In Iraq, candidates seek an edge with post-election maneuvers

At least five Iraqis died in Karbala on Monday in simultaneous blasts targeting social service providers.
At least five Iraqis died in Karbala on Monday in simultaneous blasts targeting social service providers. (Ahmed Al-husseini/associated Press)
By Leila Fadel
Tuesday, March 30, 2010

BAGHDAD -- An Iraqi commission that removes government workers who are loyalists to the outlawed Baath Party announced Monday that it would contest the results of the March 7 parliamentary elections, a move sure to create further chaos in the aftermath of balloting that hardened Iraq's sectarian divide.

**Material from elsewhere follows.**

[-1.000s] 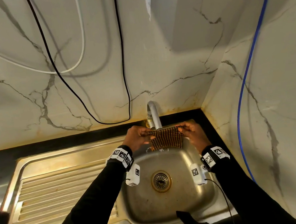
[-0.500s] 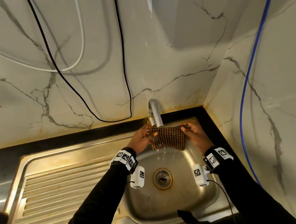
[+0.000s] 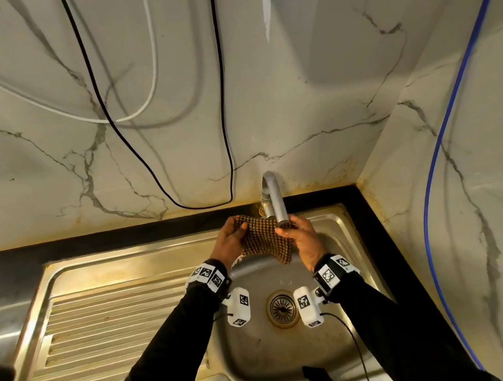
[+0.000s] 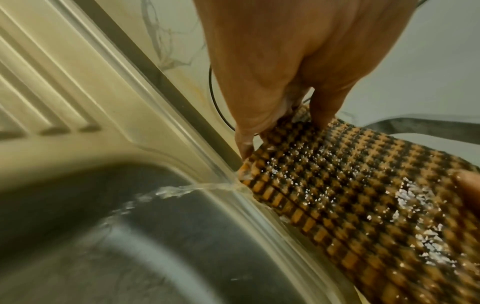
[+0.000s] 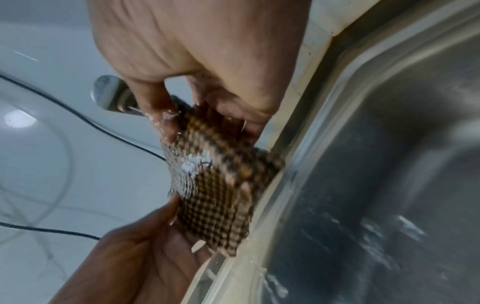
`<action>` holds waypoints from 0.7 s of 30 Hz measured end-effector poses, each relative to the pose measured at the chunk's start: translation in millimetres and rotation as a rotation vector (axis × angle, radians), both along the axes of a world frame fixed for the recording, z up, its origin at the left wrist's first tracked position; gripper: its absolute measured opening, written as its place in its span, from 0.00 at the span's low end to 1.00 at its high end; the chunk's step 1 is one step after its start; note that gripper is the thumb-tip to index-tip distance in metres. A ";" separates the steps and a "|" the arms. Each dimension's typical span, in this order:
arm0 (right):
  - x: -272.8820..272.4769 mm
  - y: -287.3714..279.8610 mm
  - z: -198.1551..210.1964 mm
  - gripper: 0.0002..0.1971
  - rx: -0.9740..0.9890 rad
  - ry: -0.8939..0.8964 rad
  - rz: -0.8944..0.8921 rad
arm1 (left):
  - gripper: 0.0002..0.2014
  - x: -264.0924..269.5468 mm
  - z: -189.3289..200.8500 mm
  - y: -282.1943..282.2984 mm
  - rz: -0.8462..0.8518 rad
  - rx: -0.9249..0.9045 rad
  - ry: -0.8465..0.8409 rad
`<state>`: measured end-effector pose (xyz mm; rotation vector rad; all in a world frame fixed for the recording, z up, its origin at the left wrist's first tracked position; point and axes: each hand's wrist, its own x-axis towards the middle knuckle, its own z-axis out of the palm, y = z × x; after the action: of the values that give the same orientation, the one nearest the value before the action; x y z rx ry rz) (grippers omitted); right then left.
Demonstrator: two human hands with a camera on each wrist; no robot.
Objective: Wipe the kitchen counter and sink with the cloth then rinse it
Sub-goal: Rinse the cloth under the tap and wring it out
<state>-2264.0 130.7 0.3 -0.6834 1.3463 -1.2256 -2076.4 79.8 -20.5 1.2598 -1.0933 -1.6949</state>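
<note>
A brown and orange checked cloth (image 3: 264, 240) (image 4: 369, 197) (image 5: 218, 191) is stretched under the grey tap (image 3: 274, 200) at the back of the steel sink (image 3: 261, 350). My left hand (image 3: 229, 243) (image 4: 280, 115) pinches its left edge. My right hand (image 3: 300, 238) (image 5: 197, 115) pinches its right edge just below the spout. The cloth is wet and glistening. In the left wrist view water (image 4: 182, 190) runs off its lower corner into the basin. The fingertips behind the cloth are hidden.
The drain (image 3: 283, 309) sits in the basin below the hands. A ribbed draining board (image 3: 112, 323) lies to the left, a black counter strip (image 3: 94, 238) behind. Marble walls stand close at back and right; black (image 3: 222, 100), white and blue (image 3: 435, 152) cables hang there.
Both hands have shifted the cloth slightly back and closer under the spout; it now hangs bunched and skewed, with its lower right corner drooping. Both hands keep their hold.
</note>
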 end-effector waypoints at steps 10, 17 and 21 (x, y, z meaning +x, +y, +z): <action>-53.7 27.6 -11.2 0.18 0.082 -0.172 -0.184 | 0.08 -79.5 15.1 15.5 0.009 0.232 0.084; -60.5 26.2 -10.0 0.18 0.065 -0.066 -0.100 | 0.06 -77.6 -0.5 9.2 0.028 0.284 0.134; -31.1 14.6 -4.7 0.17 0.060 -0.050 -0.081 | 0.11 -50.8 -10.8 -0.8 0.033 0.190 0.193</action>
<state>-2295.1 145.3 -4.4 -0.5573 1.3750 -1.2529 -2127.2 79.0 -31.3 1.1925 -0.8096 -1.8857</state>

The Accountability and Justice Commission, run by two Shiite candidates, said that six people with loyalties to Saddam Hussein's Baath Party won seats; the commission wants them and their votes thrown out.

That could also change the overall outcome of the election, cutting into the thin lead held by secular Shiite Ayad Allawi's Iraqiya bloc over incumbent Prime Minister Nouri al-Maliki, who has already vowed to challenge the results. It could give Maliki the edge again, making it easier for him to claim the right to form Iraq's new government.

Allawi, himself a former prime minister, drew much of his support from Sunni Arabs who see him as less sectarian than other Shiite leaders. If the results involving the six candidates, at least two of which are from Allawi's bloc, are thrown out, Sunni Arabs could feel cheated and deem the election illegitimate, officials said.

"It would be civil war, absolutely no doubt," said Falah al-Naqib, a member of the Iraqiya political bloc who won a seat. "I think the United States and other allies should find a solution for this problem. Otherwise, we're seriously going for a civil war, and this time, it's a big mess."

When the commission barred more than 400 candidates in January for alleged Baathist loyalties, political blocs replaced many of them. Just before the elections, more than 50 replacement candidates were also disqualified. With little time, the electoral commission then decided to allow the people to run and deal with the issue later.

Ali al-Lami, executive director of the Accountability and Justice Commission, and a losing Shiite candidate, blamed Iraq's electoral commission for bowing to the pressure from the United Nations and the United States to allow the candidates to run in the first place. One of the winners was Najim al-Harbi, a top vote-getter in Diyala province despite being detained by forces said to be loyal to Maliki before the election. The commission is appealing the results through Iraq's judicial system.

"Even the votes that these candidates have won will be cancelled -- they will not be given to their parties or coalitions," said Lami, who was detained by the U.S. military in 2008 and accused of involvement in bombings in Baghdad. He has denied taking part and was released last year. "This goes for all 52 disqualified candidates, some of whose votes have been given to their parties -- and they must, by law and constitution, be canceled."

Officials from Iraqiya interpreted the move as the latest attempt by Maliki and other rivals to rob Allawi of his narrow lead. Allawi represents a new power structure of secular politics in Iraq, where political might has largely been in the hands of Shiite religious parties and the Kurds.

Many Shiites worry that Allawi's bloc is the vehicle for the outlawed Baath Party to return. Maliki's allies deny that this is an effort to garner more seats for themselves.

"If that happens, that's good luck for us," said Hajim al-Hassani, a spokesman for Maliki's State of Law bloc. "What do you expect? Everyone is going to accuse the others. At the end, they have to build a coalition to form the government whether they're number one or number two in the parliament."

Iraq's highest court recently clarified an ambiguous part of the constitution, ruling that either the largest electoral bloc or the largest merger of one or more groups after the election would form the government. Any political group will need the majority -- 163 seats -- of the next parliament to approve their cabinet and top executives.

Also Monday, in a sign of the violence Iraqis fear will overtake the nation as political battles ensue, two car bombs ripped through the holy southern city of Karbala. At least five people were killed and 64 wounded in the attacks, said Salim Kadhim, the spokesman of the health department in the province. The simultaneous blasts targeted an emergency service center and the education department, officials said.

Special correspondent Saad Sarhan contributed to this report from Najaf, Iraq.